The EEG Patch is designed to be fixed to a part of the patient’s scalp where seizures are known to originate based on EEG recorded in-hospital during a traditional epilepsy diagnosis. The device is waterproof and can be worn for up to seven days without needing to be removed or recharged, Dr. Lehmkuhle said.

“There have been quite a few studies to show that seizure diaries can be inaccurate, or in some cases even misleading,” Dr. Lehmkuhle said. “A lot of seizures are non-convulsive or subclinical, and a person may not even know they’re having a seizure. With this device, we’re trying to help people keep track of their seizures better so that they can report them to their epileptologist. The epileptologist would then have a more accurate report of how many seizures a person is having and be able to fine-tune a person’s treatment based on that report.”

The device was manufactured by Epitel Inc., which was founded in 2007 to develop wireless EEG recording technology for research on animal models of epilepsy in the lab of F. Edward Dudek, PhD, a professor of neurosurgery at the University of Utah and a coauthor on the study. It is currently being tested in a small pilot feasibility trial led by Mark C. Spitz, MD, a professor of neurology at the University of Colorado in Denver.

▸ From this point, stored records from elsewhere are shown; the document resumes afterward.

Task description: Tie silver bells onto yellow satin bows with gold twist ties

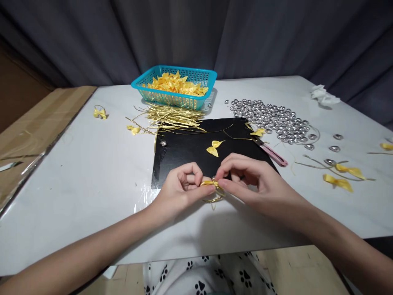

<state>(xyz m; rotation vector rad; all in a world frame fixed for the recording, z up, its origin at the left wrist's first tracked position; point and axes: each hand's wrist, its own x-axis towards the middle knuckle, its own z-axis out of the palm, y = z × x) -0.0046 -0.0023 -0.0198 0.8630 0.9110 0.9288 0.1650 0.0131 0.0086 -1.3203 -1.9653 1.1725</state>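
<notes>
So the left hand (182, 187) and right hand (253, 178) are both pinching a tiny yellow bow (207, 183), gold loop (215, 200) on the near side, by a black board (187, 149). Gold wires (176, 116) are piled behind, in front of a blue basket (212, 76) full of yellow ribbon pieces (176, 84). Silver beads (270, 116) heaped off right, pink cutter (275, 155) across the board's edge.

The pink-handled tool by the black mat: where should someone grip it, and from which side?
Probably best by the pink handle, coming from the right with the right hand once free of the yellow bow: the tool lies slanted, its handle end toward the person's right, its narrow dark end pointing away over the black mat.
</notes>
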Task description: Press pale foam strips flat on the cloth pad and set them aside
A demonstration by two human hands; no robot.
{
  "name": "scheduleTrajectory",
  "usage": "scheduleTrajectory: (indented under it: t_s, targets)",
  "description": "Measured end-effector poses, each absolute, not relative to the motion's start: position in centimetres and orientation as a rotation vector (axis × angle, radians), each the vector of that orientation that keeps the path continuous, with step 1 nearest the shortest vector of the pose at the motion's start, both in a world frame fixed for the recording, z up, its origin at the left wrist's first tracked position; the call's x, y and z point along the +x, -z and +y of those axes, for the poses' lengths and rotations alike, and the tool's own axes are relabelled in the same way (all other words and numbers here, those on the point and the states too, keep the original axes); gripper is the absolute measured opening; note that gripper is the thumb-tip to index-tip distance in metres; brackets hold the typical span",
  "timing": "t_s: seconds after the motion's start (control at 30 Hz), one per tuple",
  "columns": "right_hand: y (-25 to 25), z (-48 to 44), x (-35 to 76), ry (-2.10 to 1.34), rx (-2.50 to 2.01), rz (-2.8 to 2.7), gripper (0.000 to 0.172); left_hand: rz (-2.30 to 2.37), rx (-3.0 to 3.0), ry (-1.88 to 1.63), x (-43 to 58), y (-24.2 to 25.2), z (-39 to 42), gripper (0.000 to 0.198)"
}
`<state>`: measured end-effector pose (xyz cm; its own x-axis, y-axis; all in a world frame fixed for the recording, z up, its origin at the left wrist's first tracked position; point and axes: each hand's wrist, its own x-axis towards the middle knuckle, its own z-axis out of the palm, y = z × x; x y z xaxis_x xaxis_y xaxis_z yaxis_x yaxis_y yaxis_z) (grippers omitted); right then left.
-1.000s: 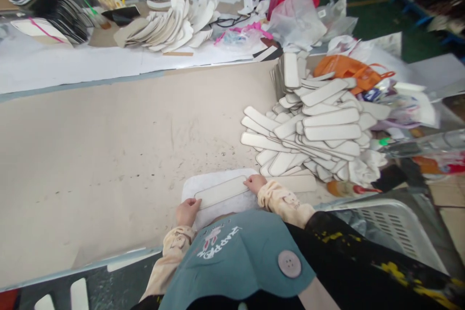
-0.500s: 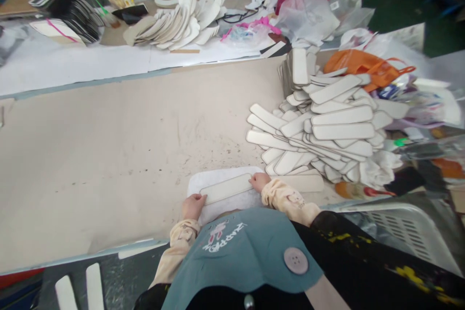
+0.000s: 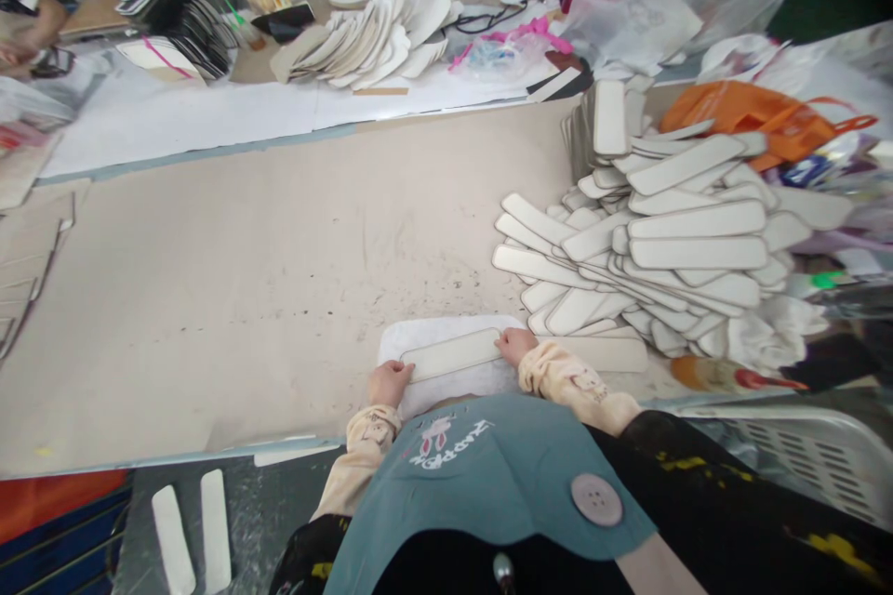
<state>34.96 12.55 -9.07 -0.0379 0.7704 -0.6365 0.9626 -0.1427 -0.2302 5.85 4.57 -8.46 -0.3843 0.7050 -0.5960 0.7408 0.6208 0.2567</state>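
A long off-white strip with rounded ends and a dark edge point(image 3: 452, 355) lies slightly slanted over a white rounded pad point(image 3: 433, 331) at the near side of the table. My left hand point(image 3: 391, 383) pinches the strip's left end between thumb and fingers. At its right end, the fingers of my right hand point(image 3: 516, 346) are closed on it. Just right of that hand, a paler flat strip point(image 3: 600, 354) sticks out beside a large heap of similar strips point(image 3: 698, 237).
An amber bottle with a red nozzle point(image 3: 704, 375) lies by the heap, above a white plastic basket point(image 3: 830, 456). Behind the heap is an orange bag point(image 3: 753, 116). Curved pieces point(image 3: 377, 33) are piled at the back. Another person's arm point(image 3: 42, 23) shows far left.
The view has swung left, so everything sits further right, and another person's arm and stacked sheets now show at the left. Both hands keep hold of the strip, with little visible movement.
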Motion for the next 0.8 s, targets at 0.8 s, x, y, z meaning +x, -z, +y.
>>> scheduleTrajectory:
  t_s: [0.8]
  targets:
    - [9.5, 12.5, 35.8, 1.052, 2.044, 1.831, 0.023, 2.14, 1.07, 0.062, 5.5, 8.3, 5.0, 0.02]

The pilot trial will compare EEG recordings of seizures from the EEG Patch to seizure activity recorded for between three and seven days using wired EEG at the University of Colorado’s epilepsy monitoring unit, Dr. Lehmkuhle said.

Presenting preliminary data in a poster session, Dr. Lehmkuhle said three of four patients had seizures in the EEG monitoring unit, and the waveform recordings from the wired EEG and the EEG Patch looked very similar. “We think we can see the simultaneously recorded seizures in both the wireless and the wired EEG channels,” he said.

Commenting on the study, Robert S. Fisher, MD, PhD, FAAN, the Maslah Saul professor of neurology and director of the Stanford Epilepsy Center at Stanford University Medical Center, said: “There is a major need for new EEG technology that can be used long-term in the outpatient environment. Having a low-profile way of recording EEG long-term would help us with diagnosis of seizures and counting numbers of seizures, and eventually it might, as technology improves, even help us with seizure prediction.”

The device “appears to be potentially very good at counting seizures where you know the location of the seizure a priori,” he added. However, “it might not be quite as applicable to making a diagnosis of epileptic versus non-epileptic events, because in that setting you wouldn’t really know where to put the one electrode.”

Dr. Fisher disclosed that he holds stock options in two companies that develop EEG equipment, Advanced Neurometrics Inc. and Zeto Inc. Neither company was involved in the development of the EEG Patch.